Ashutosh Chaubey

About Me

I am a CS PhD student at the Institute for Creative Technologies, University of Southern California, where I am advised by Prof. Mohammad Soleymani at the Intelligent Human Perception Lab. I am a Bronze Medallist from the 2021 batch of Indian Institute of Technology, Roorkee.

Prior to this, I was a Founding Research Engineer at Anoki AI where I worked on multimodal content understanding and retrieval. I have also worked at LG Ad Solutions on speaker recognition, automatic content recognition using audio and voice cloning. Over the past I have interned at Adobe Research, where I worked with Dr. Sumit Shekhar on active learning for content labelling in documents. I have also interned at Video Analytics Lab, IISc. Bengaluru where I worked with Prof. R. Venkatesh Babu on human pose estimation from a single RGB image. Back at my undergraduate college, I worked with Prof. R. Balasubramanian on automatic evaluation of machine synthesized speech.

I am always eager to collaborate on research with people in academia as well as industry. Please reach out to achaubey@usc.edu to discuss potential collaborations.

Masters/Undergrad Students

If you are a student and want to have a discussion with me regarding my papers or how to apply for a PhD program in the US, please email me at achaubey at usc dot edu

For students who wish to join our lab, please check our lab's open positions.

Email Resume Google Scholar LinkedIn GitHub

Areas of Interest

Multimodal understanding and generation of human behaviour
Speech and audio processing.

News

Oct '24 - One paper accepted at WACV 2025!. Congrats to my previous team at Anoki AI!
Aug '24 - I joined the Intelligent Human Perception Lab @ Institute for Creative Technologies, USC.
Apr '24 - I will be starting my PhD @ University of Southern California starting this Fall. Fight on!
Sep '23 - One paper has been accepted at ASRU, 2023. See you in Taipei!
Apr '23 - I have joined Anoki AI as a Founding Research Engineer.
Sep '22 - I will be at Interspeech 2022 at Incheon, Korea.
Jun '22 - One paper has been accepted at Interspeech 2022!
Jul '21 - I have started my industry experience by joining LG Ad Solutions as a Data Scientist. On to new challenges!

Research & Publications

Preprints

Face-LLaVA: Facial Expression and Attribute Understanding through Instruction Tuning

Ashutosh Chaubey, Xulang Guan, Mohammad Soleymani

Under review

Preprint / Project Page

Proposed a novel MLLM with a visual encoder to encode rich face region features based on face landmarks. Collected FaceInstruct-1M dataset with over one million samples for instruction tuning a MLLM.

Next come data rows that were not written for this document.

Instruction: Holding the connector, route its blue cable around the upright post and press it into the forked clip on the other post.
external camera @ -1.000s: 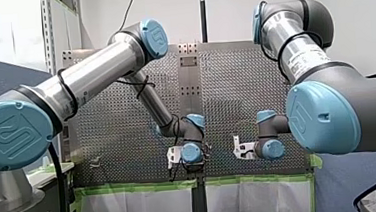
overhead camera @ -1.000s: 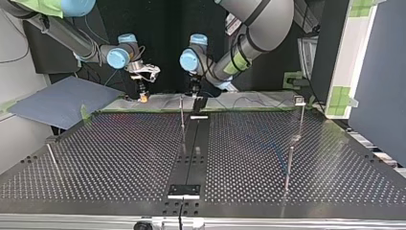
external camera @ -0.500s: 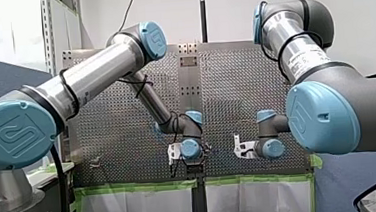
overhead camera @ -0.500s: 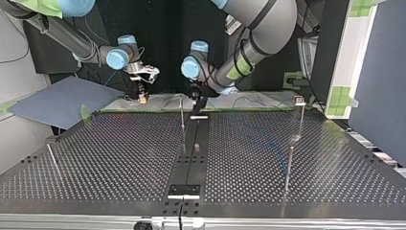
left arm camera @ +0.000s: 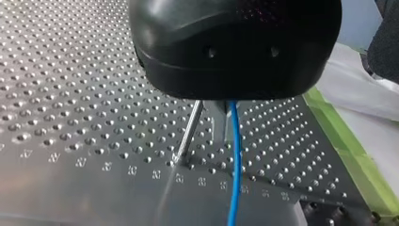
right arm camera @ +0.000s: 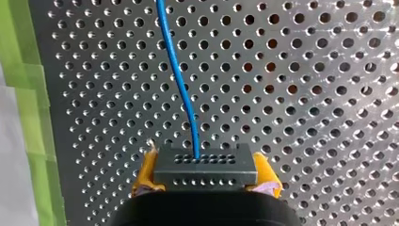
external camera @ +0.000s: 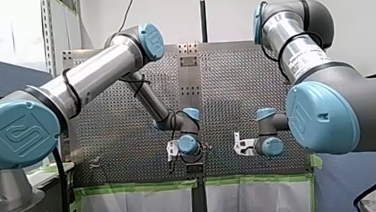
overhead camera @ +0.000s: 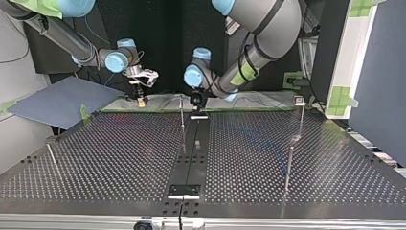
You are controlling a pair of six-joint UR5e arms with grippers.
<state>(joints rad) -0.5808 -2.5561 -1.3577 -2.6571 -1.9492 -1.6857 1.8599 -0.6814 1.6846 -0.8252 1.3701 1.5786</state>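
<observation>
Connector (right arm camera: 204,165), a dark grey block dotted with small holes, sits clenched between the yellow pads (right arm camera: 147,170) of my right pincer (right arm camera: 205,173), over the perforated table (right arm camera: 306,94). Its blue cable (right arm camera: 181,80) leaves the block's face and runs ahead of the pincer across the table in a gentle curve. A strip of green tape (right arm camera: 33,94) lies along the table's edge to one side.

In the top view my right pincer hangs at the table's far edge, left of the middle. My left pincer (overhead camera: 196,101) hangs near it at the middle of that edge, just beside a thin upright post (overhead camera: 182,117). In the left wrist view the blue cable comes out from under the black body of my left pincer and runs on across the table. The upright post stands just beside the cable and apart from it. Whether my left pincer is released or clenched on the cable I cannot tell. 1 more post with a small head (overhead camera: 299,108) stands well apart at the top view's right.
</observation>
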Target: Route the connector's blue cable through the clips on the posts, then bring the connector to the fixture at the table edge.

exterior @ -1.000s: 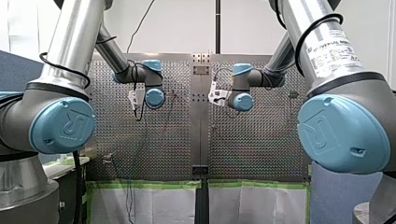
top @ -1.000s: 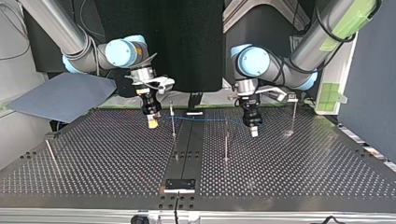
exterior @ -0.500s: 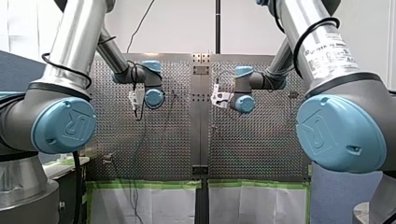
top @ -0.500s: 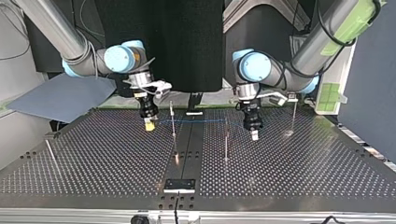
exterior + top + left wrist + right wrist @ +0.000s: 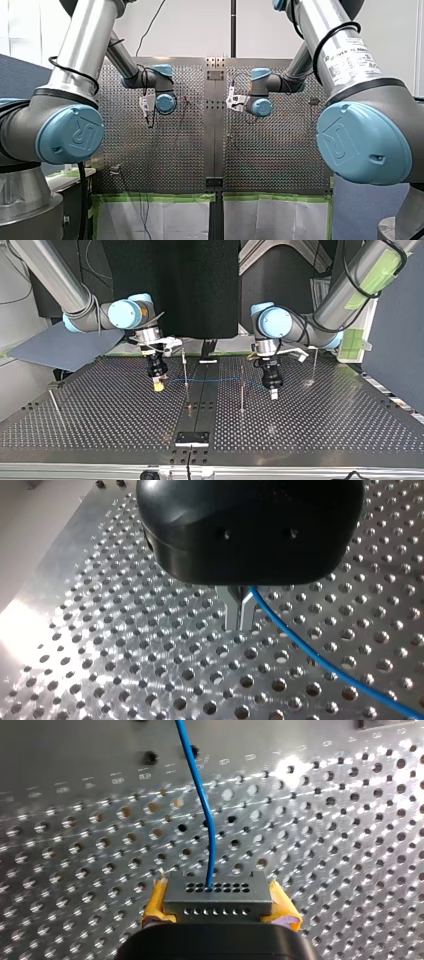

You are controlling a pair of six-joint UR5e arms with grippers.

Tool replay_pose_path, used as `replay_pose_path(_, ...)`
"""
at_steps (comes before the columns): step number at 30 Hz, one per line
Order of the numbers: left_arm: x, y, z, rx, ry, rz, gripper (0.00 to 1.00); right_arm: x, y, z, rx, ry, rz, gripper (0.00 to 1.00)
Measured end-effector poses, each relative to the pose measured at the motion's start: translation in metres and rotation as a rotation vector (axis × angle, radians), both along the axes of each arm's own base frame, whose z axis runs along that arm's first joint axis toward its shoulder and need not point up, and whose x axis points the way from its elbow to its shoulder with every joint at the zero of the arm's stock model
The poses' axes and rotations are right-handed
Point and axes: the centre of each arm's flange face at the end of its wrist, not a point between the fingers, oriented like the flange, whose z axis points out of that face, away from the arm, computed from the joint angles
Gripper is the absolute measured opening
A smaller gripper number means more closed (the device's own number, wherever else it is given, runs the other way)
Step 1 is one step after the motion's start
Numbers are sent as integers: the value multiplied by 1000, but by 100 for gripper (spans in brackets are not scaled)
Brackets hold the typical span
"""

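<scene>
Two claws pointing down over table (image 5: 320, 430), right claw (image 5: 218, 906) pinching connector (image 5: 218, 892), left claw (image 5: 239, 624) pinching blue cable (image 5: 212, 850)

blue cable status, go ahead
Right gripper shut on connector. Left gripper shut on blue cable. Cable spans between them past two middle posts, clips unreadable. Connector short of fixture.

Left claw (image 5: 273, 393), right claw (image 5: 158, 386): both clamped, downward.
</scene>
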Motion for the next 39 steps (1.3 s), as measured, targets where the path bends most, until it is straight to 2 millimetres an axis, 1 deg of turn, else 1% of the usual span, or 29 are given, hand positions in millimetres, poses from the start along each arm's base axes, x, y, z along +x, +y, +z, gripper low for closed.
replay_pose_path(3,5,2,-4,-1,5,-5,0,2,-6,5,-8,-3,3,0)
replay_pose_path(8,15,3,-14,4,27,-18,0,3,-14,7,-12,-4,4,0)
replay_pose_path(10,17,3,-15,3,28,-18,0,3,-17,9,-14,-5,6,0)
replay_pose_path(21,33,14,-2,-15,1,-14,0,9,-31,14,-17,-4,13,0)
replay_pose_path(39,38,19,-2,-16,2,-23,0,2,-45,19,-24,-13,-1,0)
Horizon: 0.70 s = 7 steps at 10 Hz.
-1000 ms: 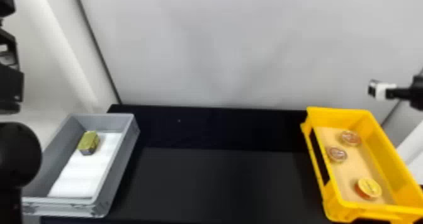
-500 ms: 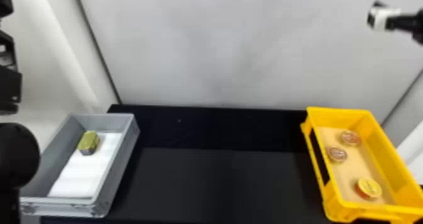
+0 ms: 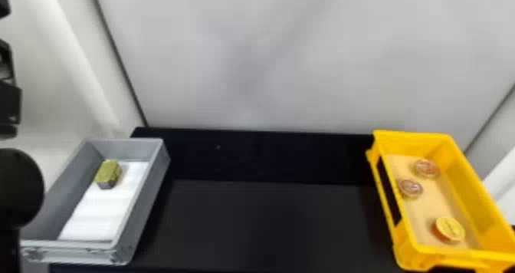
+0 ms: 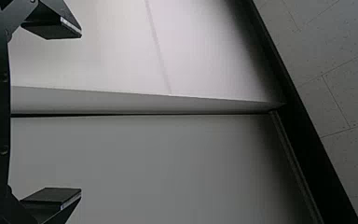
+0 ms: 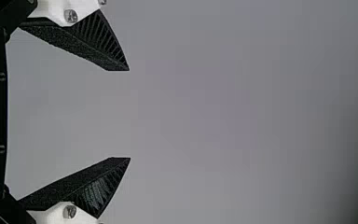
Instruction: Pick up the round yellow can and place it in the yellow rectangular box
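Room between grey box (image 3: 143,205) and yellow box (image 3: 473,193), both walled obstacles.

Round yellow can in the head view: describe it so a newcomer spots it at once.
On the right of the black table is the yellow rectangular box. The round yellow can sits inside, near the end closest to the robot. Its yellow top separates it from the two reddish-topped tins farther back.
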Each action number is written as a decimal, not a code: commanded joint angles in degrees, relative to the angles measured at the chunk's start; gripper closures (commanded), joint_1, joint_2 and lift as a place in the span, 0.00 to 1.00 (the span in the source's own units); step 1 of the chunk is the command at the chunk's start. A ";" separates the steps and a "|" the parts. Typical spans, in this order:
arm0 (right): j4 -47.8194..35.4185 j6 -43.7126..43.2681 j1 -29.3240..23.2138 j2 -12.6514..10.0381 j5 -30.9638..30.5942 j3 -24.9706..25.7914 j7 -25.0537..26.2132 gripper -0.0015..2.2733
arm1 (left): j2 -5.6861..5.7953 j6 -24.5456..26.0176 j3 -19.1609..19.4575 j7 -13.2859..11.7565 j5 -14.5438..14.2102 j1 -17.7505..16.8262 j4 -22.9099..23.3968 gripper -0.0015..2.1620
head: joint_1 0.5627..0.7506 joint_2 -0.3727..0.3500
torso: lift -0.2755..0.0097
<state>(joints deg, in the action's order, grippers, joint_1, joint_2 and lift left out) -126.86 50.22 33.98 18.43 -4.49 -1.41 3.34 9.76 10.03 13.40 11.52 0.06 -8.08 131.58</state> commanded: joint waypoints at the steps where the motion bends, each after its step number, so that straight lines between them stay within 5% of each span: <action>1: -1.55 -6.34 3.90 -0.06 -6.42 -1.85 0.00 0.05 | 0.35 -0.09 0.32 0.00 0.11 0.00 -0.01 0.04 | 0.70 0.59 | 0.96; 7: -1.20 -14.78 14.79 5.57 -5.01 -9.59 6.59 0.05 | 0.70 0.18 0.93 0.00 0.29 -0.09 0.52 0.04 | 0.70 0.59 | 0.96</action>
<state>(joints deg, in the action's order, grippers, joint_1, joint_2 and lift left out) -127.94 36.26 47.69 23.32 -9.60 -10.21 9.53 10.58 10.04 14.28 11.51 0.29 -8.24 132.06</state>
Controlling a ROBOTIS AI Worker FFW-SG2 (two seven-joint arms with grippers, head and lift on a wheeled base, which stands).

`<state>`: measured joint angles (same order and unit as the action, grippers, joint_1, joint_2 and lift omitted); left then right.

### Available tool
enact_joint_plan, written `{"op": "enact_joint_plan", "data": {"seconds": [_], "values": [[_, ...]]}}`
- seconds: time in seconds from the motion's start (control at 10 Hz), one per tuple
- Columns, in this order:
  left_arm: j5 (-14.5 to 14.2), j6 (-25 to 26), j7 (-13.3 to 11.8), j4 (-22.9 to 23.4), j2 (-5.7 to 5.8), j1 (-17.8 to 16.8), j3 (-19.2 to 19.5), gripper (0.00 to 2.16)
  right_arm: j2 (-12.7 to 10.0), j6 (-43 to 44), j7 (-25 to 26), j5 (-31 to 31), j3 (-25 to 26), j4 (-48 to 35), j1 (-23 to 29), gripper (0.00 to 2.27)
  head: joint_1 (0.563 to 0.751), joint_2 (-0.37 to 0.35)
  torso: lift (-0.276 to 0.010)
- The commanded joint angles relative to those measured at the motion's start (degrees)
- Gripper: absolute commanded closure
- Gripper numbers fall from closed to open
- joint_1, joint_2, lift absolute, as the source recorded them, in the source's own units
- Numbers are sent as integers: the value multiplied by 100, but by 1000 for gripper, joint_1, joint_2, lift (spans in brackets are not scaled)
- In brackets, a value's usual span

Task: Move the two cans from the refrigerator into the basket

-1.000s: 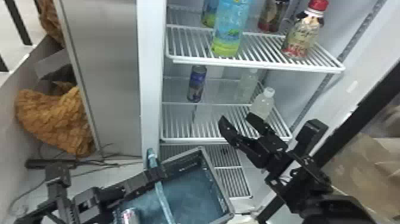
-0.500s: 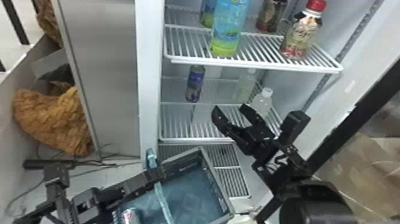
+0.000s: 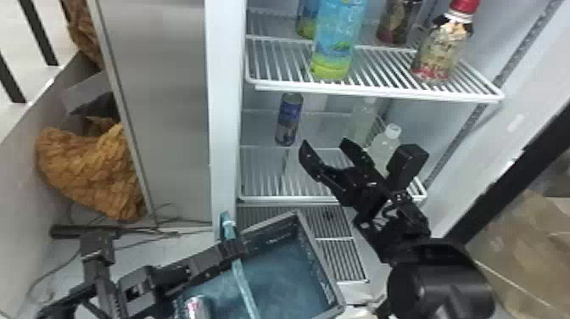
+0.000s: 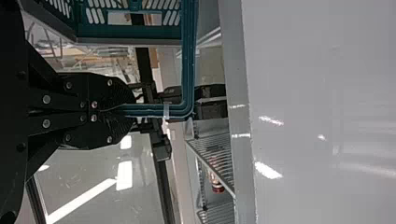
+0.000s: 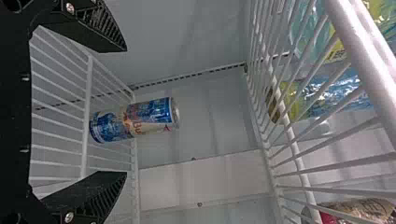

DiTaiListener: Controllable High Fidelity Listener Video Generation with Diffusion

Maksim Siniukov*, Di Chang*, Minh Tran, Hongkun Gong, Ashutosh Chaubey, Mohammad Soleymani

Under review

Preprint / Project Page

Proposed a diffusion transformer (DiT) with causal multimodal attention to generate listener behaviors from audio-visual signals in speaker videos.

Published Work

ContextIQ: A Multimodal Expert-Based Video Retrieval System for Contextual Advertising

Ashutosh Chaubey, Anoubhav Agarwaal, Sartaki Sinha Roy, Aayush Agrawal, Susmita Ghose

IEEE/CVF WACV, 2025

Paper / Poster / Cite

Proposed ContextIQ, a novel framework for video retrieval for contextual advertising using a mixture of multimodal experts.

Meta-Learning Framework for End-to-End Imposter Identification in Unseen Speaker Recognition

Ashutosh Chaubey, Sparsh Sinha, Susmita Ghose

IEEE ASRU, 2023

Paper / Poster / Cite

Proposed two novel approaches for imposter identification in unseen speaker recognition, including speaker-specific thresholding and a meta-learning approach.

Improved Relation Networks for End-to-End Speaker Verification and Identification

Ashutosh Chaubey, Sparsh Sinha, Susmita Ghose

Interspeech, 2022

Paper / Poster / Cite

Enhanced speaker recognition using relation networks inspired by computer vision, with global supervision and faster training.

OPAD: An Optimized Policy-based Active Learning Framework for Document Content Analysis

Sumit Shekhar, Bhanu Prakash Reddy Guda, Ashutosh Chaubey, Ishan Jindal, Avneet Jain

CVPR Workshops, 2022

Paper / Patent / Cite

A reinforcement policy-based active learning approach for document content labeling tasks such as object detection and named entity recognition.

Universal Adversarial Perturbations: A Survey

Ashutosh Chaubey*, Nikhil Agrawal*, Kavya Barnwal, Keerat K. Guliani, Pramod Mehta

Survey paper, arXiv 2020

Paper / Cite

A comprehensive survey on universal adversarial perturbations, covering both attacks and defenses.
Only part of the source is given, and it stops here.